Tout certes, mais synthetique.
Vous fussiez un exegete de la prose, que vous auriez detaille chauqe instant de cette nuit. Nul doute n'aurait alors ete vehicule dans l'esprit de vos auditeurs.
Sauf qu'ils auraient decide dans la foulee que vous etes un barbant de premier ordre et que leur journee aurait ete longue...
La, c'est tout le contraire. C'est pas ca aussi, le talent ?
Je ne sais qu'une chose concernant l'écriture : ma vie, on s'en tape. La manière compte, ça, oui, et quand ça marche, Serge content !

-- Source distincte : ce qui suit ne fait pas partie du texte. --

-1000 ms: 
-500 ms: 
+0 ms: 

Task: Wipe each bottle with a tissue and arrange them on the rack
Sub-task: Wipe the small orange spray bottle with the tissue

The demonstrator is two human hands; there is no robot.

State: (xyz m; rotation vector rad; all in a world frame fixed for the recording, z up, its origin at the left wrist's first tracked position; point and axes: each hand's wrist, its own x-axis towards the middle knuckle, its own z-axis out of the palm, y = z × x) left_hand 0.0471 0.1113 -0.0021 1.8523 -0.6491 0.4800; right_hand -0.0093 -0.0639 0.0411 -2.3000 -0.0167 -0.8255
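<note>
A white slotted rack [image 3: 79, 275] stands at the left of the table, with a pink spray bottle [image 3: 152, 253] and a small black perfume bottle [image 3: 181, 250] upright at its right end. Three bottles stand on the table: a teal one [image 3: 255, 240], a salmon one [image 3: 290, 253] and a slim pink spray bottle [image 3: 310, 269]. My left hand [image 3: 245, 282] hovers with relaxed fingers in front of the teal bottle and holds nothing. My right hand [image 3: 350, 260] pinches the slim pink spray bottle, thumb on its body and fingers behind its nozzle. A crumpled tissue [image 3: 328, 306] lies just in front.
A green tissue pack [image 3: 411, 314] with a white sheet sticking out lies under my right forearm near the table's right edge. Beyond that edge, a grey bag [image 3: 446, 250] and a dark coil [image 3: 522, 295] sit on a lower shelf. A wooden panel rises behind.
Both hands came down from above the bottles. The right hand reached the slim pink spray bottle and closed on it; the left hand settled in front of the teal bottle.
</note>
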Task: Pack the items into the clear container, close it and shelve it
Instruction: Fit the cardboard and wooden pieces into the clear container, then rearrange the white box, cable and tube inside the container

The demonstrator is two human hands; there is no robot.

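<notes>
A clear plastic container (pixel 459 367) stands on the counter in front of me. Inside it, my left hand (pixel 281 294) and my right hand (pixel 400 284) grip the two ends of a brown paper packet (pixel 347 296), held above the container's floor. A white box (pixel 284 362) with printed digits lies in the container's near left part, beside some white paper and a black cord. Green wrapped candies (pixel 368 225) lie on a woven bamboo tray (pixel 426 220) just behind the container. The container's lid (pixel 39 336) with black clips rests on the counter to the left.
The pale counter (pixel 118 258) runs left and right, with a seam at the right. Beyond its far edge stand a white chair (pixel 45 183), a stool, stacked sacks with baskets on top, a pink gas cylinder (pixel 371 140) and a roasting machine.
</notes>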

C'est le genre de chose que je serais parfaitement capable de faire... Euh, non, je ne parle pas de passer la nuit avec la collègue...
Moi si, avec des pompiers. Enfin, quand je dis pompiers, je veux dire, non, je ne veux rien dire, oubliez.
Ça aurait pire être pire : "J'ai passé la nuit avec ma collègue pour des pompiers" O_o
Merci pour le fou rire en tout cas.
On se dit toujours que ç'aurait pu être pire, j'aurais pu perdre une jambe, tout ça... Il n'empêche, grave quand même.
Dans ces cas là, il faut en rire! J'ai connu ce genre de situation, où un mot innoncent était intérprété tout autrement et provoqua des crise de rire. On apprend à faire avec, à moins devenir muet. Bonne soirée.
Merci de ces encouragements, je me sens moins seul !
De rien! Chez moi, c'était l'inverse: une fille est deux gars qui pouffent de rire (presque tous les jours j'ai commis une gaffe comma Gaston Lagaffe!). Je me dit, au moins, la journée n'était pas triste et c'est déjà un atout.
J'ai découvert votre blog hier, par hasard. J'aime bien à la fois votre style que le contenu de votre plume. Je vous souhaite une bonne journée.
Les hasards ne font donc pas toujours mal les choses, vous m'en voyez ravi.